Abstract
Background
The WHO defines early gastric carcinoma (EGC) as invasive carcinoma up to the submucosal layer, regardless of nodal metastasis. The recent study results indicate that EGC varies in location, histology, nodal metastasis, and prognosis.
Summary
The heterogeneity in EGC may be related to various types of epithelial stem cells. The most important stem cells include Lgr5+ cells at the base of a gastric unit in the antrum-pylorus-cardia, Mist1+ cells at the isthmus/Troy+ cells at the base in the corpus-fundus, and Sox2+ cells at the base in almost all regions. Dysregulation of these cells along with environmental factors transform stem cells in different regions into malignancy in genetically susceptible populations.
Key Message
The 2 most vulnerable regions for EGC have been found along the lesser curvature: the cardia in elderly patients and antrum-angularis in mid-aged and elderly patients. Most hereditary early-onset gastric carcinomas are concentrated in the corpus-fundus of young women. By histology, the most common EGC type is tubular adenocarcinoma in many growth patterns, starting in the neck of a gastric unit. Worse prognosis has been found in early papillary, compared to tubular, adenocarcinoma, related to deeper penetration, more lymphovascular invasion, and more liver and nodal metastases. Contrary to the common belief, intramucosal signet ring cell carcinoma demonstrates low risk of nodal metastasis, comparable to early intestinal-type EGC.
Practical Implications
The overall risk for nodal metastasis in EGC is low but significant. It is urgent to organize multicenter studies on risk of nodal metastasis in EGC in order to establish more reliable clinical practice guidelines to treat EGC patients.
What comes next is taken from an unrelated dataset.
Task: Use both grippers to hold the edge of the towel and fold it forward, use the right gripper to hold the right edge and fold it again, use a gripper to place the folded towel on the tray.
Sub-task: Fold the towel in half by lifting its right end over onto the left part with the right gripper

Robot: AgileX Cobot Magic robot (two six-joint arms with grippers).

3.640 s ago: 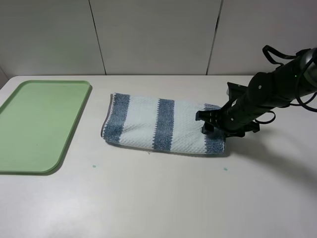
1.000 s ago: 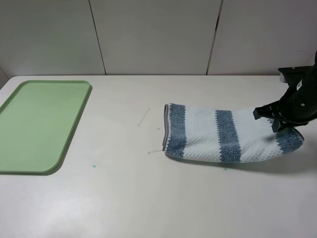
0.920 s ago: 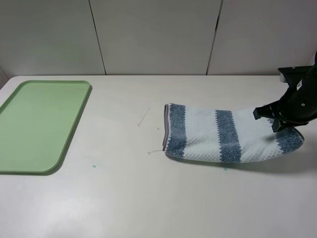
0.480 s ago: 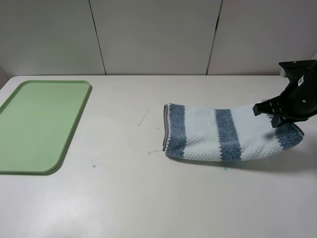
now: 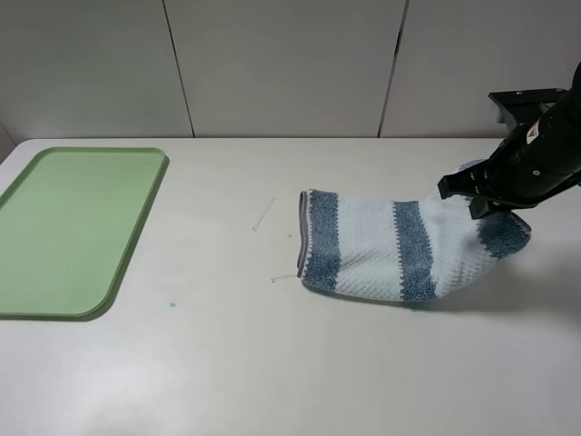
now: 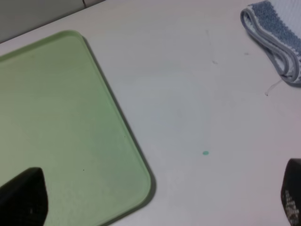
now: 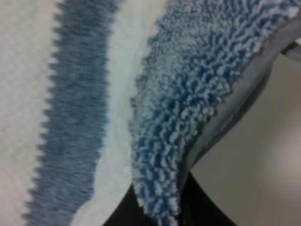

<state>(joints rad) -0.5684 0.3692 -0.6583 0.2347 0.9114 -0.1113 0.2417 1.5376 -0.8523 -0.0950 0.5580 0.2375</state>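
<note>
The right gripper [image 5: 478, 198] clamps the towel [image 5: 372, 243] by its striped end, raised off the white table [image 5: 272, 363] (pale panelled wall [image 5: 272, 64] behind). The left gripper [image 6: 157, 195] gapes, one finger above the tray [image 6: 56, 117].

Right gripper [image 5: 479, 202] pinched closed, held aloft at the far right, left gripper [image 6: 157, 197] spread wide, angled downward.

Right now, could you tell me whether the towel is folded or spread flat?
Folded: the towel shows stacked hem layers at its left end; its right end is lifted.
</note>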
Key Words: Early gastric carcinoma, Stomach, Cancer, Endoscopic submucosal dissection
Introduction
Early gastric carcinoma (EGC) is defined by the World Health Organization as invasive carcinoma of the stomach up to the submucosal layer, regardless of nodal status [1]. Over the past decade, there has been considerable progress in our understanding of the clinicopathology of EGC. In this article, we review the recent advances in histopathology and pathobiology of EGC and discuss the controversial and challenging issues on this cancer.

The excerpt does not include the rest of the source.